In terms of the 2013 Cole Memo, a document from the Department of Justice which states that it is the responsibility of individual states to develop and implement strong law where the cannabis is legal, Sessions once again stated that it is a subject he will study in much greater depth now he is appointed to the position of Atty. General.
“While I am generally familiar with the Cole memorandum, I am not privy to any internal Department of Justice data regarding the effectiveness of the policies contained within that memorandum,” he said.
“If I am fortunate enough to be confirmed as Attorney General, I will certainly review and evaluate those policies, including the original justifications for the memorandum, as well as any relevant data and how circumstances may have changed or how they may change in the future.”
Chances are that if there’s one thing you know about Sessions and his views on cannabis in the past, it’s that he said quite clearly and bluntly that “good people don’t smoke marijuana”. His now-famous comments came during a hearing in which existing cannabis legislation at a state level was being discussed. In order to clarify exactly what he meant by this, Sessions was asked directly about his specific worlds.
“My words have been grossly mischaracterized and taken out of context,” he said.

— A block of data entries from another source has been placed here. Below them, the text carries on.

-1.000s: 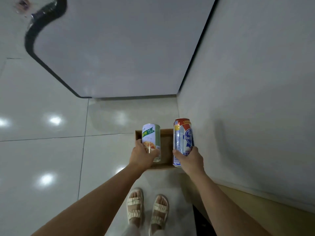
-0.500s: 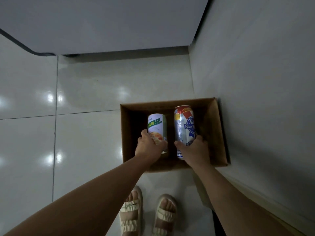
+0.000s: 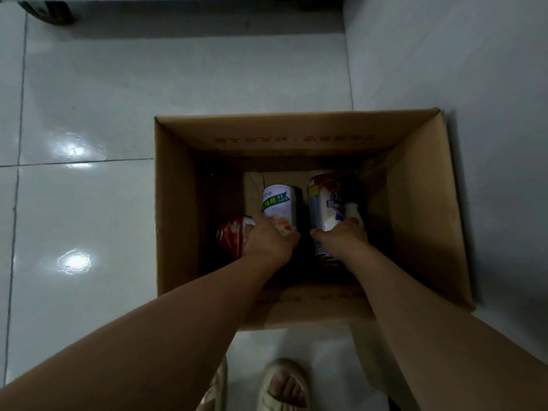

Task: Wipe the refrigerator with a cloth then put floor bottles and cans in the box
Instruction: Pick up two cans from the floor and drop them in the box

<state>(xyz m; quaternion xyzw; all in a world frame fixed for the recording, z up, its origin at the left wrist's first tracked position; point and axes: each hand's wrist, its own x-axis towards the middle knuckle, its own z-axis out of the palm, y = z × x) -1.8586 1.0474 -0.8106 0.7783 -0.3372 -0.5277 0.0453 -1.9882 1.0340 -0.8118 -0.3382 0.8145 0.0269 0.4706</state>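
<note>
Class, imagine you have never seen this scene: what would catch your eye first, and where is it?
Two bare arms reach down into an open cardboard box on the pale tiled floor. The left hand grips a white-and-green can, the right hand a blue-labelled can. A red can lies in the box's dim left corner.

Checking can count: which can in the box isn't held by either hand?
The red can at the box's left wall. The white-green can is in the left hand, the blue-labelled one in the right.
</note>
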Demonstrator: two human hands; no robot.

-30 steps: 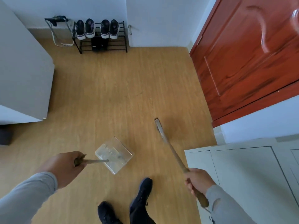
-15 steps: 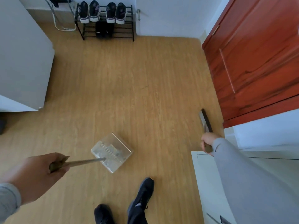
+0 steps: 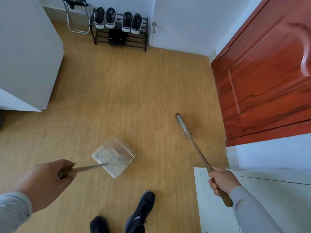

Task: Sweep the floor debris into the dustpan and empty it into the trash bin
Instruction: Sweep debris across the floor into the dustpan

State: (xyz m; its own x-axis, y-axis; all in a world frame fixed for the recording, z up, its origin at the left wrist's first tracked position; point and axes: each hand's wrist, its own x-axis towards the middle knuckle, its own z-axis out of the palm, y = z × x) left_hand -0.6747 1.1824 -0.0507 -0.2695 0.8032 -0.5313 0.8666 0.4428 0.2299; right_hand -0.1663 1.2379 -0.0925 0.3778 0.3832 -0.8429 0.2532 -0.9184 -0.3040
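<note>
- Two bare hands are in my view, each with a grey sleeve, and each one holds a long-handled tool over the light wooden floor (image 3: 134, 98).
- My left hand (image 3: 45, 180) is at the near left, with its fingers curled round the dark end of the thin metal handle of the clear plastic dustpan (image 3: 114, 158).
- That dustpan is near the middle of the floor, a little to the left, and I cannot tell if it touches the floor or hangs just above it. Some grey dust seems to lie inside, but it is too blurred to be sure.
- My right hand (image 3: 222, 182) is at the near right, with its fingers wrapped round the brown wooden handle of the flat narrow broom (image 3: 183, 126).
- From that hand the handle runs away and to the left; the broom head is at the floor, right of the dustpan and well apart from it, near the red-brown wooden door (image 3: 262, 84).
- Under the right hand stands a white cabinet (image 3: 269, 190) at the near right.
- Two dark sneakers (image 3: 139, 214) on my feet show at the near edge, between the hands.
- Far away, a black metal shoe rack (image 3: 121, 31) with four shoes on top stands at the white wall, and a white folded frame (image 3: 75, 19) leans just left of it.
- On the left side a large white furniture block (image 3: 25, 56) rises from the floor.
</note>
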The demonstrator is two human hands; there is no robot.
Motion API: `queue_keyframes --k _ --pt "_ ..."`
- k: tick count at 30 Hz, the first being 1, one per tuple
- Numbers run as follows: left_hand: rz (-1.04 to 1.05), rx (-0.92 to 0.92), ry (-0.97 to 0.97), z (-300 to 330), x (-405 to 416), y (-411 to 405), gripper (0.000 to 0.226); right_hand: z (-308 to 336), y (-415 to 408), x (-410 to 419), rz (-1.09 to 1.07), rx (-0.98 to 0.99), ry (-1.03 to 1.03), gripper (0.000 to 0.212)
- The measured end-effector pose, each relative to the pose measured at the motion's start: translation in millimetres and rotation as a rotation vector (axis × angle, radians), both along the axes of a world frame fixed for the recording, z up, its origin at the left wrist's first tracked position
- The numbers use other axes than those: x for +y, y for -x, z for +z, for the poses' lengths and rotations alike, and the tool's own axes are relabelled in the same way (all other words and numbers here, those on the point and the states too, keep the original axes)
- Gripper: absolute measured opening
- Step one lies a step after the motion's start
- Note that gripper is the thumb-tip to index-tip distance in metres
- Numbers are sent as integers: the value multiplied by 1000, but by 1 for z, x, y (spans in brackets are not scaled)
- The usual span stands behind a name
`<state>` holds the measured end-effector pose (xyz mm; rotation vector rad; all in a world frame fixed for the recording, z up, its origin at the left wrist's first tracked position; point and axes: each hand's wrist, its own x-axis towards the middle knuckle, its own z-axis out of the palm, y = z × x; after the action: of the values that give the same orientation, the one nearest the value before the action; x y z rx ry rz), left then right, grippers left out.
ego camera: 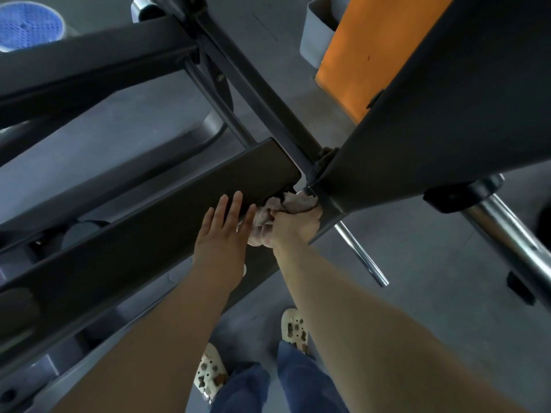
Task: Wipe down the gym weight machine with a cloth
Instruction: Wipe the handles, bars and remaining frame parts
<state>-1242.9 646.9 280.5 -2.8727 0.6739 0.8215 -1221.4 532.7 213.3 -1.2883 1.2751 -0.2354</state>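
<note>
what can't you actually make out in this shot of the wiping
Head view only:
- Right hand fingers: wrapped in the cloth and tucked against the black frame, so the grip is mostly hidden.
- The spot being wiped: covered by the cloth.
- Left hand palm: faces the black pad, so contact cannot be confirmed.
- Blue disc: cut off by the left edge.
- Chrome bar upper end: hidden behind the frame.

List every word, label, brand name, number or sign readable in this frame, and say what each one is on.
None: no readable text shows anywhere in this view.
Black frame bars of the weight machine: plain, no label or brand visible.
Orange panel: only a small dark mark, not lettering.
Cloth gripped by the right hand: no print.
Left hand rests flat on the bar.
Shoes: brown decorations, no words.
</note>
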Motion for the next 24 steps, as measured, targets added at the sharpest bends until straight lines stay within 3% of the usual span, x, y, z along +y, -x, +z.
queue_keyframes --k 1,3,5,6,7,9,12,17,19,21,24 --pt "-3 3 0 0 1 0 99 0 2 -1 -13 -16 -107 22" --pt "-7 3 3 -1 2 0 98 -2 9 -7 -18 -24 -120 17" --pt "-14 -7 9 -2 3 -1 96 8 17 -6 -1 122 15 10" --pt "-19 -13 11 -2 4 -1 96 10 20 -6 101 132 183 15" --pt "-24 -19 13 -3 4 -2 95 3 19 -12 223 112 345 39" --pt "-38 -35 11 -3 5 -2 93 -5 18 -16 282 85 221 81" --pt "-44 -50 5 -3 4 -1 92 2 12 -20 252 19 135 101" --pt "-24 -34 10 -3 2 -1 95 14 14 3 255 75 245 79" --pt "-8 -29 40 -3 1 -1 93 17 15 6 186 62 190 50" --pt "12 -14 73 -3 2 -1 94 31 16 4 33 88 -66 30" --pt "50 46 142 -1 5 0 94 64 21 2 -128 108 -232 33"
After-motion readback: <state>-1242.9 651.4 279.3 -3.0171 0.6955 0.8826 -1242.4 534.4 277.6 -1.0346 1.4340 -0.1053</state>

“I was discussing the value of treating people for using dangerous and illegal drugs like marijuana, and the context in which treatment is successful.”
For the time being therefore, it is largely impossible to predict which direction Sessions and the Trump Administration in general will take cannabis policy going forward. It isn’t likely to become a key issue for the newly appointed White House staff for some time, given the way in which there are so many more pressing issues currently being dealt with. Or not, as the case may be.
Still, experts generally believe that things could head on one of a series of highly-possible actions over the coming months and years – some being considerably more preferable than others.
For example, the single most likely eventuality is that the current approach to cannabis legislation will be allowed to continue exactly as it exists today. Individual states will be able to pen and implement their own legislation, just as long as things don’t take a turn for the worse. That being said, it’s also perfectly possible that the government could take aim at the recreational cannabis community and industry, while either ignoring or fully supporting the medical marijuana trade. The nuclear option is of course that Federal law could be enforced and the entire legal cannabis system abolished.
Last but not least, though highly improbable there is still a chance that Donald Trump, being the business man that he is, will see the incredible potential for legal cannabis to generate tens of billions of dollars for the US economy and give the whole system his support – recreational and medical cannabis alike.